Instructions to follow: Below is the data. Give it again, complete and exact.

Dataset section:
- Opening Delimiter -

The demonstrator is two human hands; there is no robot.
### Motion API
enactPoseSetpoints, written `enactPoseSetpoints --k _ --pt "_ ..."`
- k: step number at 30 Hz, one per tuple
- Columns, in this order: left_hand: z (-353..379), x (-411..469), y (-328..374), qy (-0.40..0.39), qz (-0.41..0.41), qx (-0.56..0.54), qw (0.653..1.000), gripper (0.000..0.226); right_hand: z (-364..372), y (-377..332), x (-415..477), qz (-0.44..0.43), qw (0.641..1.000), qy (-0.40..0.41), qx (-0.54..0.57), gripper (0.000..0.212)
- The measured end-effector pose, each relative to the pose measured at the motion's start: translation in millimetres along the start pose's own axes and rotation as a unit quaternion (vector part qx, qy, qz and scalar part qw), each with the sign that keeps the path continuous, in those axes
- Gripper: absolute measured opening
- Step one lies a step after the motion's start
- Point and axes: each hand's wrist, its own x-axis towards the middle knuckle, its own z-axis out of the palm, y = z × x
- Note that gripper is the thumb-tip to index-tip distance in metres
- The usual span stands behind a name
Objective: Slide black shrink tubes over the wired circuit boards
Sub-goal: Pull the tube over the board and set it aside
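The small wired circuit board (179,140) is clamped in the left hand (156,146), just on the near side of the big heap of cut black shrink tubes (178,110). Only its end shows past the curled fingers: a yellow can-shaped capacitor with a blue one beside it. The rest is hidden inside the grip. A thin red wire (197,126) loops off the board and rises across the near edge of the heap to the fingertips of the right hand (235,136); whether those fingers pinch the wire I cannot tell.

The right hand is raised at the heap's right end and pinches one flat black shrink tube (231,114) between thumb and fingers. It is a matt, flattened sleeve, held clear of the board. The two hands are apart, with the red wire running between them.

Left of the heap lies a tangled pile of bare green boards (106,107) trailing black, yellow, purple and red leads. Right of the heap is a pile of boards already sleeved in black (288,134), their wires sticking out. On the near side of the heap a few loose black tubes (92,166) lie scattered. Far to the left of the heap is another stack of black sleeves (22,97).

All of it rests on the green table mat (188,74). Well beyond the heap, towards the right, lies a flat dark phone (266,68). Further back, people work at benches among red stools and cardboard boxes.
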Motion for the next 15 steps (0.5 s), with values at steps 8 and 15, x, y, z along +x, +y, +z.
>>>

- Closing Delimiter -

Answer below:
The demonstrator is two human hands; there is no robot.
### Motion API
enactPoseSetpoints, written `enactPoseSetpoints --k _ --pt "_ ..."`
- k: step number at 30 Hz, one per tuple
- Columns, in this order: left_hand: z (-353..379), x (-411..469), y (-328..374), qy (-0.40..0.39), qz (-0.41..0.41), qx (-0.56..0.54), qw (0.653..1.000), gripper (0.000..0.226); right_hand: z (-364..372), y (-377..332), x (-415..477), qz (-0.44..0.43), qw (0.641..1.000), qy (-0.40..0.41), qx (-0.54..0.57), gripper (0.000..0.212)
- The measured end-effector pose, each relative to the pose measured at the motion's start: translation in millimetres along the start pose's own axes and rotation as a unit quaternion (vector part qx, qy, qz and scalar part qw), each with the sign that keeps the path continuous, in those axes
- Gripper: absolute measured opening
- Step one lies a step after the motion's start
- Point and axes: each hand's wrist, its own x-axis towards the middle knuckle, its own z-axis out of the palm, y = z × x
- Note that gripper is the thumb-tip to index-tip distance in metres
- The usual span stands behind a name
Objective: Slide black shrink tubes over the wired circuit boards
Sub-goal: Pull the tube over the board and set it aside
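The small wired circuit board (179,140) is clamped in the left hand (156,146), just on the near side of the big heap of cut black shrink tubes (178,110). Only its end shows past the curled fingers: a yellow can-shaped capacitor with a blue one beside it. The rest is hidden inside the grip. A thin red wire (197,126) loops off the board and rises across the near edge of the heap to the fingertips of the right hand (235,136); whether those fingers pinch the wire I cannot tell.

The right hand is raised at the heap's right end and pinches one flat black shrink tube (231,114) between thumb and fingers. It is a matt, flattened sleeve, held clear of the board. The two hands are apart, with the red wire running between them.

Left of the heap lies a tangled pile of bare green boards (106,107) trailing black, yellow, purple and red leads. Right of the heap is a pile of boards already sleeved in black (288,134), their wires sticking out. On the near side of the heap a few loose black tubes (92,166) lie scattered. Far to the left of the heap is another stack of black sleeves (22,97).

All of it rests on the green table mat (188,74). Well beyond the heap, towards the right, lies a flat dark phone (266,68). Further back, people work at benches among red stools and cardboard boxes.
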Motion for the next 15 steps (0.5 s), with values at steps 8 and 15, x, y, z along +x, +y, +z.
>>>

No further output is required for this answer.